Derrick Jones

No. 6 – Albany Firebirds
- Position: Cornerback
- Roster status: Active

Personal information
- Born: December 4, 1994 (age 31) Eupora, Mississippi, U.S.
- Listed height: 6 ft 2 in (1.88 m)
- Listed weight: 188 lb (85 kg)

Career information
- High school: Eupora
- College: Ole Miss
- NFL draft: 2017: 6th round, 204th overall pick

Career history
- New York Jets (2017–2018); Green Bay Packers (2019)*; Houston Texans (2019)*; Seattle Dragons (2020)*; Team 9 (2020)*; Seattle Dragons (2020); Calgary Stampeders (2022)*; New Orleans Breakers (2022–2023); Frisco Fighters (2023); Vegas Knight Hawks (2024); Albany Firebirds (2025–present);
- * Offseason and/or practice squad member only
- Stats at Pro Football Reference

= Derrick Jones (cornerback) =

American football player (born 1994)

Derrick Jones (born December 4, 1994) is an American football cornerback for the Albany Firebirds of Arena Football One. He played college football at Ole Miss. He was selected by the New York Jets in the sixth round of the 2017 NFL draft.

==College career==
Coming in to the Ole Miss Rebels football program as a three-star wide receiver, Jones switched to cornerback his freshman year and started four games. He then split his time at the two positions over his sophomore and junior seasons, playing sparingly at corner but working his way up to starting wide receiver junior year. However, Jones switched back to corner for his senior season. At the start of his senior year, Jones was suspended three games for violating the Rebels' conduct standards. In 2016, Jones took his first interception for a touchdown.

==Professional career==

Pre-draft measurables
| Height | Weight | Arm length | Hand span | Wingspan | 40-yard dash | 10-yard split | 20-yard split | 20-yard shuttle | Three-cone drill | Vertical jump | Broad jump | Bench press |
| 6 ft 1+7⁄8 in (1.88 m) | 189 lb (86 kg) | 32+7⁄8 in (0.84 m) | 9+1⁄4 in (0.23 m) | 6 ft 6+1⁄8 in (1.98 m) | 4.48 s | 1.61 s | 2.58 s | 4.41 s | 7.03 s | 41.0 in (1.04 m) | 11 ft 8 in (3.56 m) | 9 reps |
All values from Pro Day

===New York Jets===
Jones was selected by the New York Jets in the sixth round, 204th overall, in the 2017 NFL draft.

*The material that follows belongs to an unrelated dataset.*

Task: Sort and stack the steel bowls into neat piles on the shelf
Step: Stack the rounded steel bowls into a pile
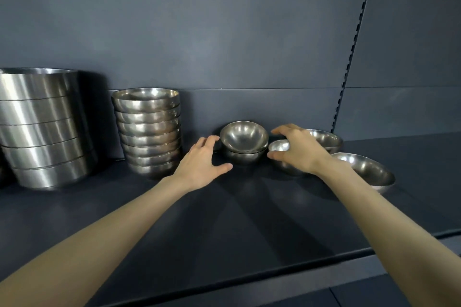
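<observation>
Head camera view, looking forward and down onto a dark blue-grey metal shelf (174, 227) with a matching back panel (224, 32) behind it. Two bare forearms reach in from the bottom corners toward the middle of the shelf.

At the far left stands a tall pile of large straight-sided steel bowls (42, 129), nested one inside another. Just to its right is a neat stack of rounded mid-sized steel bowls (149, 132), roughly eight or nine high.

Near the centre, close to the back panel, sits a short pile of two small round steel bowls (244, 143), the upper one nested in the lower and tilted slightly.

The left hand (202, 162) is palm down just left of this short pile, fingers spread apart, thumb pointing right toward its base. It holds nothing; whether the fingertips touch the bowls cannot be told.

The right hand (296, 149) hovers, fingers and thumb curved and apart, over a small loose steel bowl (280, 154) just right of the short pile. It is not closed on it.

Behind that hand another loose steel bowl (326, 138) is partly hidden. A wider shallow steel bowl (366, 171) rests further right, beside the right wrist.
</observation>
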`<state>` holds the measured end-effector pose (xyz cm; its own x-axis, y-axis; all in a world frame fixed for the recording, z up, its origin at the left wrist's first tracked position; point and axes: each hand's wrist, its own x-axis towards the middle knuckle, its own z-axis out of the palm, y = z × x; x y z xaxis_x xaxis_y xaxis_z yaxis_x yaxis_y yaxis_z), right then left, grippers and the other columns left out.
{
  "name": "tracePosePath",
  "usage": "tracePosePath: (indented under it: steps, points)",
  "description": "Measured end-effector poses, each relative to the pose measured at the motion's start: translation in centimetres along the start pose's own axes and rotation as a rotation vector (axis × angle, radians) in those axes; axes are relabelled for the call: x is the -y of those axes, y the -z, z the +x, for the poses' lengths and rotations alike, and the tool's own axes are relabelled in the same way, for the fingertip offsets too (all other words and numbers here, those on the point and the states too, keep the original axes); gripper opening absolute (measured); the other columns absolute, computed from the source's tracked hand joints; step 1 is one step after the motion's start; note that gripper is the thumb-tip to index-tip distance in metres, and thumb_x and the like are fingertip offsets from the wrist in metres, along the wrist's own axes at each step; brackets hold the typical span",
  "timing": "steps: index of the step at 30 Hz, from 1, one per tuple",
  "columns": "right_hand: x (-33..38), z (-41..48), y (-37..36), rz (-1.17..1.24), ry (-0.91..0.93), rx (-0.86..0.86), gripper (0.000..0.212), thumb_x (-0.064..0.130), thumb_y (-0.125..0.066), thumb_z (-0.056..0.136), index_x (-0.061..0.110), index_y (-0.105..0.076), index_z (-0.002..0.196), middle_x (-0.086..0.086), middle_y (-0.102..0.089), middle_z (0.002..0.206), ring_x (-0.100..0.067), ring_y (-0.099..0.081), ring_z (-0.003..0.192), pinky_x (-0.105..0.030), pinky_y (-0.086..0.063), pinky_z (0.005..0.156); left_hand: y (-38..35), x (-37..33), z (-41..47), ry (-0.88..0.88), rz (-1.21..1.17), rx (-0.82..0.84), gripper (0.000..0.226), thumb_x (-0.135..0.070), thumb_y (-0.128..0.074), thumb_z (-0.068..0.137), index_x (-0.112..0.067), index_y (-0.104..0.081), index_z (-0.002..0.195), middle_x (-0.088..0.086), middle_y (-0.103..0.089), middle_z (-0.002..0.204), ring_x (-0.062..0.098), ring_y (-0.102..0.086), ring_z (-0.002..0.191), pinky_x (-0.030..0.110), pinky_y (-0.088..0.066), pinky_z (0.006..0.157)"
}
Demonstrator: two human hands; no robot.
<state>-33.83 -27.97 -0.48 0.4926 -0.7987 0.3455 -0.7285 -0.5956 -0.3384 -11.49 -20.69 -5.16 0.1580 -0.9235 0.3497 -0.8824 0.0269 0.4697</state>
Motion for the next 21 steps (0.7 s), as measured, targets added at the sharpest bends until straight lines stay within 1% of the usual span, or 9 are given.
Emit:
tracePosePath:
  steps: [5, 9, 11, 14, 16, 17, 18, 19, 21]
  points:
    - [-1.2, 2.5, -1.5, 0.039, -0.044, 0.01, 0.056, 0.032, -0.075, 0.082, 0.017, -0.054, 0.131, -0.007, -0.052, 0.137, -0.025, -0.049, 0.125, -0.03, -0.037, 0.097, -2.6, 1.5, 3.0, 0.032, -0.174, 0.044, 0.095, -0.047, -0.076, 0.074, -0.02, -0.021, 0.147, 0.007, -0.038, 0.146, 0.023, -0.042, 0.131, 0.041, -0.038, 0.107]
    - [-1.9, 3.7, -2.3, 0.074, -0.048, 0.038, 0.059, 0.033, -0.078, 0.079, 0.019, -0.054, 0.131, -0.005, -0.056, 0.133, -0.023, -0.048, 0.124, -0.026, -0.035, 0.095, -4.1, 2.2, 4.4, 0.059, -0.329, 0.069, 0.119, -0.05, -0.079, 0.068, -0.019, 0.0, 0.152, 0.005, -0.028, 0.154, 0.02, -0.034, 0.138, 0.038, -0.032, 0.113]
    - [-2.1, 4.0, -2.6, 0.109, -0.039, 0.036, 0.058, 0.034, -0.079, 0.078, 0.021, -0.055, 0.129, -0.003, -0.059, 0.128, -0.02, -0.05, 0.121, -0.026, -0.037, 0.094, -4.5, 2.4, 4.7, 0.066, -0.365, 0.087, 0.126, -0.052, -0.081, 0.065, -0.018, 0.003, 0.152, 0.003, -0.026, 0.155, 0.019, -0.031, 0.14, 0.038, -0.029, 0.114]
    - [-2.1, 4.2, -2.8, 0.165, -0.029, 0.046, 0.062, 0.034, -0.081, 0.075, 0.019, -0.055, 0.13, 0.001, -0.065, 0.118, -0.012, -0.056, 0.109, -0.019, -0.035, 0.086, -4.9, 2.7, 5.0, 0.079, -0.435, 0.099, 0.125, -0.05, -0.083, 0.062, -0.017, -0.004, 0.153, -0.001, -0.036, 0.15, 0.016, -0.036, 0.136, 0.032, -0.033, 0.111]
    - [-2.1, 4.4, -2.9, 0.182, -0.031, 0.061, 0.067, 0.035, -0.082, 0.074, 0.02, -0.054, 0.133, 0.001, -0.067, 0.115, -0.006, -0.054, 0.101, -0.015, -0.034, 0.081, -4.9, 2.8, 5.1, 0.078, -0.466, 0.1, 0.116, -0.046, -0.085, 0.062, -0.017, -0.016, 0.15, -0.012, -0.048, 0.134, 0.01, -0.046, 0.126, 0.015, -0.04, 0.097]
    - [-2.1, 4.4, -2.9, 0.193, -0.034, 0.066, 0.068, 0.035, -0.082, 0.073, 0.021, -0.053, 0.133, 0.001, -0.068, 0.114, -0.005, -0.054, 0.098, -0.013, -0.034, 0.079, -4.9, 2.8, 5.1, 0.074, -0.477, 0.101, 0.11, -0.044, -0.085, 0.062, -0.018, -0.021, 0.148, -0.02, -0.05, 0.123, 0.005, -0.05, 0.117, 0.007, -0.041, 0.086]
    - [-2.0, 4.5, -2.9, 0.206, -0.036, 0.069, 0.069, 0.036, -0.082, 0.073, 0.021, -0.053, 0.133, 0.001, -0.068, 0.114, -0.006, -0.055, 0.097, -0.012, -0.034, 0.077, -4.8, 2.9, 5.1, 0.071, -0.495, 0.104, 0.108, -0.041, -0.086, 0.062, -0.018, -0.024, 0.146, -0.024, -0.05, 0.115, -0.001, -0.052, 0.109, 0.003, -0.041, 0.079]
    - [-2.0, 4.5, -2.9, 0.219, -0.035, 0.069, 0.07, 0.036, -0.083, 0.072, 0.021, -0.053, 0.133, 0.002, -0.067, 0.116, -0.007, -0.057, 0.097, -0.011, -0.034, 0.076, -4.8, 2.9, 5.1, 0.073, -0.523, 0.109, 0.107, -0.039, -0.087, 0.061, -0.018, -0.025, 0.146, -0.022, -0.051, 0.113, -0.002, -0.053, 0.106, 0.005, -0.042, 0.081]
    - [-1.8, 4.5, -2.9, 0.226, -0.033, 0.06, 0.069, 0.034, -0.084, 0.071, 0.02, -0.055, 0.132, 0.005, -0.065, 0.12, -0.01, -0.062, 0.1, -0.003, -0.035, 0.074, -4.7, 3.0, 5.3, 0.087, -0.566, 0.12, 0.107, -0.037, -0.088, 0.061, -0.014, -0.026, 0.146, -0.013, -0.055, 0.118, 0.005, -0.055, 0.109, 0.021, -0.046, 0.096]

On August 10, 2019, Jones was waived by the Jets.

===Green Bay Packers===
On August 11, 2019, Jones was claimed off waivers by the Green Bay Packers, but was waived two days later after failing his physical.

===Houston Texans===
On August 19, 2019, Jones was signed by the Houston Texans. He was waived with an injury settlement on August 26.

===Seattle Dragons===
Jones signed with the Seattle Dragons of the XFL on January 14, 2020. He was waived during final roster cuts on January 22, 2020. Jones was signed to the XFL's practice squad team, referred to as Team 9, on January 30, 2020. He was re-signed by the Dragons on February 25, 2020. He had his contract terminated when the league suspended operations on April 10, 2020.

===Calgary Stampeders===
In early 2022, Jones signed a futures contract with the Calgary Stampeders of the Canadian Football League (CFL). After registering to play in the United States Football League (USFL) he was released by the Stampeders on April 8.

=== New Orleans Breakers ===
While still under contract with the Stampeders Jones then signed a separate contract with the USFL and entered the 2022 USFL draft, where he was drafted as a cornerback by the New Orleans Breakers, without informing the USFL of his contract with the Stampeders. On February 23, 2022, Jones denied he had made a commitment to the Stampeders. He was released by the Breakers on April 1, 2022. He re-signed with the Breakers on April 14, and was transferred to the team's practice squad before the start of the regular season on April 16, 2022. He was transferred to the active roster on April 22.

Jones was released on April 19, 2023.